Je peux pas, mon fils a rugby !

Eh ben voilà ! Il fallait s'y attendre...
Après un dimanche redouté de tous et qui s'annonçait comme un des grands rendez-vous de ce mois de mai, c'est la douche froide !
Bon, d’accord, c'est en grande partie à cause de la pluie, mais pas que ...
Et voilà que ça nous a gâché notre jour férié : il a fallu se remettre tranquillement de notre déconvenue, consoler nos enfants de la débâcle de la veille, les rassurer sur les échéances à venir...
Mais bon, difficile de trouver les mots quand on doit se rendre à l'évidence : on a beau leur dire qu'ils sont les meilleurs et les plus forts, ils ont quand même perdu...
Tous leurs matchs.

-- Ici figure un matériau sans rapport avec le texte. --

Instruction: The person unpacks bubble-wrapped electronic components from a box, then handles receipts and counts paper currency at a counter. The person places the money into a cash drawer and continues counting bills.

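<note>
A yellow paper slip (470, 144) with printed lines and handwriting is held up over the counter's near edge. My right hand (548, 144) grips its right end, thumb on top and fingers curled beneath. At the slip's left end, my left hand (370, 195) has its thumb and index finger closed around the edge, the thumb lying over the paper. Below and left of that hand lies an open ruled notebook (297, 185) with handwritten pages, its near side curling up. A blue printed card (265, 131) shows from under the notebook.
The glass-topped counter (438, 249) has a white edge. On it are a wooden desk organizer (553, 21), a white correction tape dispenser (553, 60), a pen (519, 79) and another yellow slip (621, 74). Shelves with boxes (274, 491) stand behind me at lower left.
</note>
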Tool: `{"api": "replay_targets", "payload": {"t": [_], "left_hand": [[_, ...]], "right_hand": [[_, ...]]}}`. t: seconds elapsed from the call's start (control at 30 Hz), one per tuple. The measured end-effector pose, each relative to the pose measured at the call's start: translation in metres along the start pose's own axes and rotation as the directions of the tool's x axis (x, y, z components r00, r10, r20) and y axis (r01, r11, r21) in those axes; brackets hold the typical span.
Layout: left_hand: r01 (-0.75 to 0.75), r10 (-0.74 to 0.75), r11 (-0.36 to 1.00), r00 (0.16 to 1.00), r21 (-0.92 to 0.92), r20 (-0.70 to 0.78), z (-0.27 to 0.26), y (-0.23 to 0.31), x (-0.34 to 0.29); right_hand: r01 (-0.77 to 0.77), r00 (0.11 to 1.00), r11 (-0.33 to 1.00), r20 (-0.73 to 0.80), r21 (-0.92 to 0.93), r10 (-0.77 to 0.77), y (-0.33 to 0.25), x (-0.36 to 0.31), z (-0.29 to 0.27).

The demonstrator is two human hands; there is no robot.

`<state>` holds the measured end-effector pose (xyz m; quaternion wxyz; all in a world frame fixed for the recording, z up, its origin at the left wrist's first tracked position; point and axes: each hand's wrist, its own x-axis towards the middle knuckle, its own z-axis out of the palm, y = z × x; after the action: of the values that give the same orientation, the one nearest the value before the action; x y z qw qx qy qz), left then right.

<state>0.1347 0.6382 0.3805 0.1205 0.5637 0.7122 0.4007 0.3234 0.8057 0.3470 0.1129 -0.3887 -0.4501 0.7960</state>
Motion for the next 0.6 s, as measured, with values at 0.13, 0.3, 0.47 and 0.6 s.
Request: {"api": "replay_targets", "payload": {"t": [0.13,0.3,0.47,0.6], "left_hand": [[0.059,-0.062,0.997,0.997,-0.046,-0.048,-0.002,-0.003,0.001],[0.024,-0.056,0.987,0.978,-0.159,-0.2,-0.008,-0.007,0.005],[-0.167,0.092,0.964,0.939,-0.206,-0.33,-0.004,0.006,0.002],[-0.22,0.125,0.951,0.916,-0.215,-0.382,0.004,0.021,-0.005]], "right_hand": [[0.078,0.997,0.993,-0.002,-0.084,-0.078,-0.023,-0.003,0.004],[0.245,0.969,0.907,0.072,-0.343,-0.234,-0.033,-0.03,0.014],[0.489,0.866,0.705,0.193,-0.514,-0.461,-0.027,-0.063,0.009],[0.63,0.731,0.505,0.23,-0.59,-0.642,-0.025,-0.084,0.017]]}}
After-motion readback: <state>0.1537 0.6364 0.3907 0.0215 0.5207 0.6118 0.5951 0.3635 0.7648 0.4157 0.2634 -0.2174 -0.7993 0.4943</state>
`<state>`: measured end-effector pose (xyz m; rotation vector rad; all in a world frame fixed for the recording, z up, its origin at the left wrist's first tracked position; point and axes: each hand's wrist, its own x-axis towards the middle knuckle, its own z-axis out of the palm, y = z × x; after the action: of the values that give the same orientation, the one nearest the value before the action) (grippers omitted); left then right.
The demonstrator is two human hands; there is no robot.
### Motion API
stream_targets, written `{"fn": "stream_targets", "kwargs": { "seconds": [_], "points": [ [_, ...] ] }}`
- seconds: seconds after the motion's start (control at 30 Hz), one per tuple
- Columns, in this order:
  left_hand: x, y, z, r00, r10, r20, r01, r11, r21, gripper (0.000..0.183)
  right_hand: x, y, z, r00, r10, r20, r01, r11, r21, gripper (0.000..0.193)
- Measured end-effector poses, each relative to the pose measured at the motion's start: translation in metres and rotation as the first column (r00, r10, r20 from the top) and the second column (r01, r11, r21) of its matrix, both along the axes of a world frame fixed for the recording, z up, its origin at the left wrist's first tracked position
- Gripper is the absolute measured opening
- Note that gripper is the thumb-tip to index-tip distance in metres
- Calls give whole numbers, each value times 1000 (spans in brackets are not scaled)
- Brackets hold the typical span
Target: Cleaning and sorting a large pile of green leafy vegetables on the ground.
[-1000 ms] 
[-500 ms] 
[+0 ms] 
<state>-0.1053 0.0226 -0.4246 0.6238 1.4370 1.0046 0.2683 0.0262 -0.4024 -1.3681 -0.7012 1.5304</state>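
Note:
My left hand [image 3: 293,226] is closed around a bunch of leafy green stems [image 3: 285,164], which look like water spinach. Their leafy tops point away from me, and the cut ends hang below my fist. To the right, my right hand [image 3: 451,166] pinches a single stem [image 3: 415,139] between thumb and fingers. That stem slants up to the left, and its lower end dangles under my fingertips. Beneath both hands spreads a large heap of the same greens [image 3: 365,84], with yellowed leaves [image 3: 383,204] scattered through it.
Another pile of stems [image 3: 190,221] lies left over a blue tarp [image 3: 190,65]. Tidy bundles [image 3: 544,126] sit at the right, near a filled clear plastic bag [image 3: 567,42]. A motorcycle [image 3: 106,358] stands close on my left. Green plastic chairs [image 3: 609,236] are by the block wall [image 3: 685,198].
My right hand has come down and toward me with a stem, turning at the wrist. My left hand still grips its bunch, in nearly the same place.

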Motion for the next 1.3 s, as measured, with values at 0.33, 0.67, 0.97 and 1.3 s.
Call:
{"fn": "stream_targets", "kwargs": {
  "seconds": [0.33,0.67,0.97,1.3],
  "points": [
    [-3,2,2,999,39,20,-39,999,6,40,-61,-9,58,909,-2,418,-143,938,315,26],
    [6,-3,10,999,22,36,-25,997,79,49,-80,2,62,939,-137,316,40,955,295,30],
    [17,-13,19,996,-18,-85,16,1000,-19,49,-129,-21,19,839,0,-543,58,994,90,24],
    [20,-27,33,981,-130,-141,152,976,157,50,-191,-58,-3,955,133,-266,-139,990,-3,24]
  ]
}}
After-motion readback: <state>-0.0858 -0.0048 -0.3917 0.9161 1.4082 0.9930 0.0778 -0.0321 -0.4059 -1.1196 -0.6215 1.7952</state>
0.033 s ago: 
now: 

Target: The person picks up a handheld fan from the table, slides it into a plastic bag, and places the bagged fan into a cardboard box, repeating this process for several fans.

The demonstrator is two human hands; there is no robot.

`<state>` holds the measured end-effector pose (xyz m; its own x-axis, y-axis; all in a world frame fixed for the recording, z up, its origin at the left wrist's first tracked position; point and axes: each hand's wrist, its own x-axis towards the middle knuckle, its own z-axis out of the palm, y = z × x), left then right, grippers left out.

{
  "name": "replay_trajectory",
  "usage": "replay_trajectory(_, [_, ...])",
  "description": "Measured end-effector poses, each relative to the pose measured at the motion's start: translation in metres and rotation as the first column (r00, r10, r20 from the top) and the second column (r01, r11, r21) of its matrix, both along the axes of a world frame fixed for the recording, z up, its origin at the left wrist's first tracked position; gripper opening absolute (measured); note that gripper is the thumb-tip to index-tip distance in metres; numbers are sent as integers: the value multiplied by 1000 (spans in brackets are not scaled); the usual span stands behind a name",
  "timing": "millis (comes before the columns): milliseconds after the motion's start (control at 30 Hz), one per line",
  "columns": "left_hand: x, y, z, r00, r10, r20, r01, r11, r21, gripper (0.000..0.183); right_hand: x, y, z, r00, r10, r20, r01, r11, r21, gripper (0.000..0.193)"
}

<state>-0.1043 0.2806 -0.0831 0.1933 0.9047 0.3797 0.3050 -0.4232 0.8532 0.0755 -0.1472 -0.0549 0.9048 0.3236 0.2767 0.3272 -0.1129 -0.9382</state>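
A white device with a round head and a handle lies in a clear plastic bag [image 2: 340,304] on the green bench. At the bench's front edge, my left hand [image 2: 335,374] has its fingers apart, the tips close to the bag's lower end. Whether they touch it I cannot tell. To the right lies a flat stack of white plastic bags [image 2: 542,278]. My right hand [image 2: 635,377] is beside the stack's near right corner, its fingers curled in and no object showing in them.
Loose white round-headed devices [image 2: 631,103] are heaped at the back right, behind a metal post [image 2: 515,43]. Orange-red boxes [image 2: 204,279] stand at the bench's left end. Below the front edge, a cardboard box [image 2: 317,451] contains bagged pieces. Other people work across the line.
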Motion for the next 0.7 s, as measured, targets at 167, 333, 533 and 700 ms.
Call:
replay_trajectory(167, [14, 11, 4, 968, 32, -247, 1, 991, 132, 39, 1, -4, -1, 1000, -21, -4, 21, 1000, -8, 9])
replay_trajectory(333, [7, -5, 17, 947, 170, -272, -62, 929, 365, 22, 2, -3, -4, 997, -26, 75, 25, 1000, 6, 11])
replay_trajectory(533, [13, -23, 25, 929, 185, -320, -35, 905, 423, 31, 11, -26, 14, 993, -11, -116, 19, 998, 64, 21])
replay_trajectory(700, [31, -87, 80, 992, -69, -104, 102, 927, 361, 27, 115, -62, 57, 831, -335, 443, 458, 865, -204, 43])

Sauf un.
C'est cruel, le rugby pour les petits.
Ah bah oui, je parlais rugby, vous pensiez à quoi ? (Les élections, peut-être? Pffff... Broutilles, ça!)

C'est marrant comme le rugby, c'est une école de la vie dès tout petit.
Et la leçon qu'ils ont tous apprise en ce dimanche 7 mai, c'est qu'on a beau être doué, seul on ne fait pas grand chose. Il faut une équipe.
Et pour faire une équipe à 6 ans quand on n’a pas le permis pour aller au stade (ce qui arrangerait un certain nombre de mères de famille... Je vais d'ailleurs lancer une pétition pour que quand y’a tournoi le dimanche à 10h00, ils aient le droit de conduire), il faut des parents un minimum impliqués.
Vous allez me dire "qu'est-ce qui lui prend à nous faire la morale et à se la jouer super-maman-trop-impliquée-dans-les-activités-de-son-fils"?
Alors je vais vous mettre à l'aise tout de suite.
Les blogs, sur le thème "vis-ma-vie-de-maman", il y en a pléthore, très drôles et très bien écrits. Alors je ne vais pas en rajouter une couche.

Mais... Voilà.. Je suis une râleuse…
Et quand l'attitude des autres parents engendre pour toi des dimanches pourris, tu finis par en vouloir à la terre entière. Et donc… Tu râles. Enfin moi, je râle.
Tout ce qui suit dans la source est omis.